ACTION ITEM >>
Starting at the first line of the data, print each line verbatim up to and including the line bearing "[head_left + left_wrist", omitting pictures.

DATA FOR PROCESSING >>
[Start of section]

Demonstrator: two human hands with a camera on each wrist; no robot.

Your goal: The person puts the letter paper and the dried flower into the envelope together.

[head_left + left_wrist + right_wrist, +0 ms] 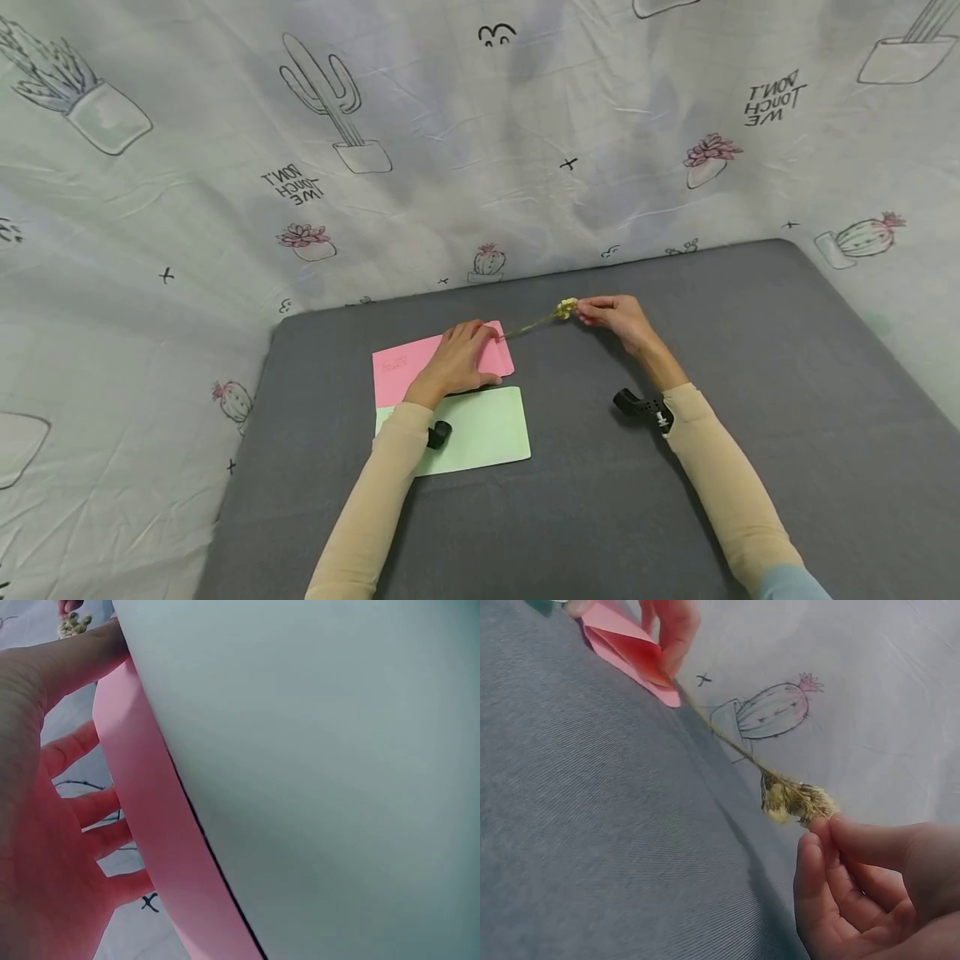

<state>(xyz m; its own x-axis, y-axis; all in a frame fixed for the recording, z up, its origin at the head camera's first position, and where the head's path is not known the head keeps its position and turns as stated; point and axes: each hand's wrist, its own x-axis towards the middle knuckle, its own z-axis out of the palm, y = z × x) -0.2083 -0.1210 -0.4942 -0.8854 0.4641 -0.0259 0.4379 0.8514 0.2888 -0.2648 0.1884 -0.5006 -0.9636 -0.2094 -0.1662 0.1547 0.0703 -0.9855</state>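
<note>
My right hand (611,317) pinches the yellowish head of a dried flower (799,799) between thumb and fingertips. Its thin stem slants left to the opening at the end of a pink paper pocket (405,362). Across that pocket lies my left hand (461,358), gripping it with the thumb at the near edge and the fingers at the far edge. In the right wrist view the pocket's end gapes between them, and the stem's tip is hidden there. Just nearer lies a pale green paper piece (487,429), partly under the left forearm.
A dark grey cloth covers the table (570,517). Behind it and along the sides hangs a pale curtain (450,167) printed with cacti and lettering. Small black cameras are worn at the left wrist (440,433) and right wrist (641,407).
</note>
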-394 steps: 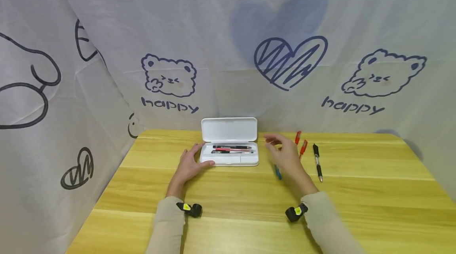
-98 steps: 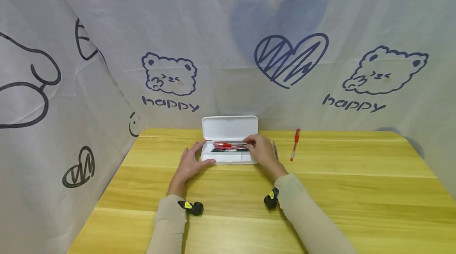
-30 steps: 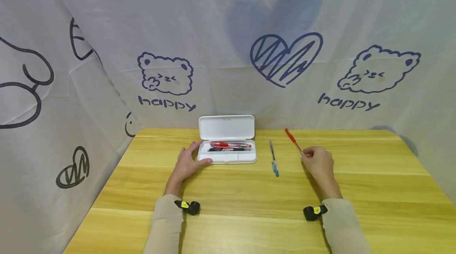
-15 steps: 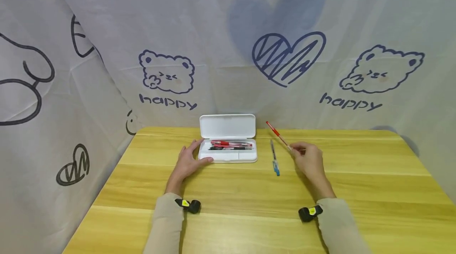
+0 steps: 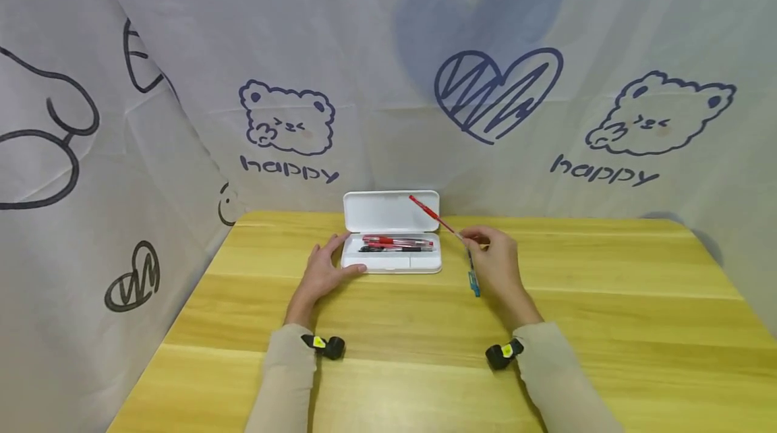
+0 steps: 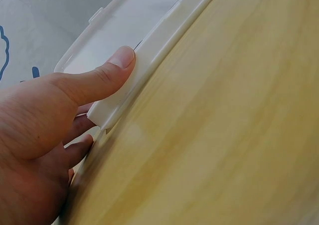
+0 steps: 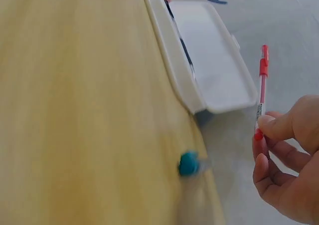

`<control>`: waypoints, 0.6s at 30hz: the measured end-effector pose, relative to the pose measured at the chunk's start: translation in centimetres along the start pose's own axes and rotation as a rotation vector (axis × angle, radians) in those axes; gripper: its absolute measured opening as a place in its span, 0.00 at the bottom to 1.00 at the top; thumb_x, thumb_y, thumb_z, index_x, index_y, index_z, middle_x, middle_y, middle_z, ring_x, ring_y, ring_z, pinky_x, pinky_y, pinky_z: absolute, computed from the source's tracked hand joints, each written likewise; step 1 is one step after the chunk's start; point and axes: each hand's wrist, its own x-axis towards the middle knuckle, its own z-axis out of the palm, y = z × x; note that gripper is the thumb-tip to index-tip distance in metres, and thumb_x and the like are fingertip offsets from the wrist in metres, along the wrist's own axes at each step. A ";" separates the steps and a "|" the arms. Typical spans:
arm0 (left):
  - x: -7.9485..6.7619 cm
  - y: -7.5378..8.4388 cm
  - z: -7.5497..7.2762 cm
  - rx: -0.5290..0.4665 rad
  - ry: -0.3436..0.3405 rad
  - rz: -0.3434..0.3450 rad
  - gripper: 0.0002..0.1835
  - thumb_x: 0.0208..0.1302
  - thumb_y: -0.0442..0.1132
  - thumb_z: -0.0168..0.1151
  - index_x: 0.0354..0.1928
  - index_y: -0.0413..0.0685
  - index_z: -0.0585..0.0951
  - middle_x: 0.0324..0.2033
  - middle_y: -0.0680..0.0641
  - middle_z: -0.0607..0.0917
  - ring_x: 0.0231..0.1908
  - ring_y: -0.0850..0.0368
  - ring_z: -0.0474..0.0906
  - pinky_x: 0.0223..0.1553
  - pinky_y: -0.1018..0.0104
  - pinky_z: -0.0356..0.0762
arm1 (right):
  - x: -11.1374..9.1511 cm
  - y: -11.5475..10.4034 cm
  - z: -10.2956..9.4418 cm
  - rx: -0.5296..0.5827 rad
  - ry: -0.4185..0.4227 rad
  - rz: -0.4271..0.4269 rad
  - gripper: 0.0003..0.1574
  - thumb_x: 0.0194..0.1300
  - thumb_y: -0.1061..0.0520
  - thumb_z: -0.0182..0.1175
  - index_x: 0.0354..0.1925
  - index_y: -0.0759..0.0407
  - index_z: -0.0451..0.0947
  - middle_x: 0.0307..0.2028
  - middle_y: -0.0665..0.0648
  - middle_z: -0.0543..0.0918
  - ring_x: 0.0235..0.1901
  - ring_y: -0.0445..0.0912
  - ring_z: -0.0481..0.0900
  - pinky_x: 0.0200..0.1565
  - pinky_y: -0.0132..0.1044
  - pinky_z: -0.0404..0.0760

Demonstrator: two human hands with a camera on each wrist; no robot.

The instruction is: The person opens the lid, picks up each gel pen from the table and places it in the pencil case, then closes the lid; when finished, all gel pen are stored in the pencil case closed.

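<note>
A white pencil case (image 5: 378,263) lies with its lid raised against the cloth wall. My left hand (image 5: 322,279) grips its left end, the thumb pressed on the front rim (image 6: 149,55) and the fingers around the side. Several red and black pens (image 5: 397,243) lie in the case's rear compartment. My right hand (image 5: 498,264) pinches a red gel pen (image 5: 427,210) by one end, between thumb and fingers. The pen slants up and left, its red-capped end overlapping the lid in the head view. In the right wrist view the pen (image 7: 263,88) stands nearly upright.
A blue-capped pen (image 5: 474,283) lies on the wooden table (image 5: 388,332) right of the case, partly hidden behind my right hand. A printed cloth (image 5: 376,143) hangs behind the table's back edge. Each wrist wears a small black camera (image 5: 502,355).
Over the last second my right hand has lifted the red pen and carried it left toward the case. Earlier, more pens went from the table into the case. The left hand stays at the case.
</note>
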 end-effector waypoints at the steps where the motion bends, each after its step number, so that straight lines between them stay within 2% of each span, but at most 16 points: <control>1: 0.0 0.0 0.0 -0.001 0.001 -0.003 0.48 0.57 0.49 0.78 0.76 0.44 0.66 0.74 0.32 0.64 0.77 0.35 0.52 0.79 0.46 0.32 | 0.3 -0.4 0.3 0.003 -0.005 -0.010 0.06 0.69 0.64 0.66 0.42 0.60 0.89 0.38 0.58 0.90 0.37 0.50 0.85 0.35 0.34 0.83; 8: 0.0 -0.1 -0.1 -0.008 -0.007 -0.018 0.48 0.58 0.50 0.78 0.77 0.46 0.65 0.75 0.32 0.62 0.77 0.36 0.51 0.79 0.46 0.32 | 1.8 -1.9 2.8 0.023 -0.033 -0.097 0.06 0.65 0.67 0.67 0.40 0.62 0.89 0.38 0.60 0.90 0.39 0.52 0.86 0.33 0.34 0.80; 12: -0.1 0.0 -0.1 -0.015 -0.001 -0.021 0.48 0.57 0.49 0.78 0.77 0.45 0.65 0.75 0.31 0.61 0.77 0.35 0.51 0.79 0.44 0.33 | 2.0 -2.0 4.3 0.037 -0.089 -0.114 0.07 0.66 0.68 0.66 0.40 0.63 0.89 0.39 0.59 0.90 0.40 0.52 0.85 0.37 0.37 0.80; 18: -0.1 0.0 -0.1 -0.023 0.009 -0.018 0.48 0.56 0.48 0.79 0.76 0.44 0.66 0.75 0.30 0.62 0.77 0.34 0.52 0.79 0.43 0.33 | 2.1 -1.6 5.8 -0.002 -0.188 -0.133 0.07 0.67 0.69 0.64 0.40 0.63 0.88 0.38 0.58 0.89 0.39 0.50 0.83 0.39 0.41 0.81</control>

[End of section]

SOLUTION >>
Demonstrator: two human hands with a camera on each wrist; no robot.

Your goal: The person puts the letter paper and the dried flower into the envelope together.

[head_left + left_wrist + right_wrist, +0 ms] 

Output for this exercise is now complete.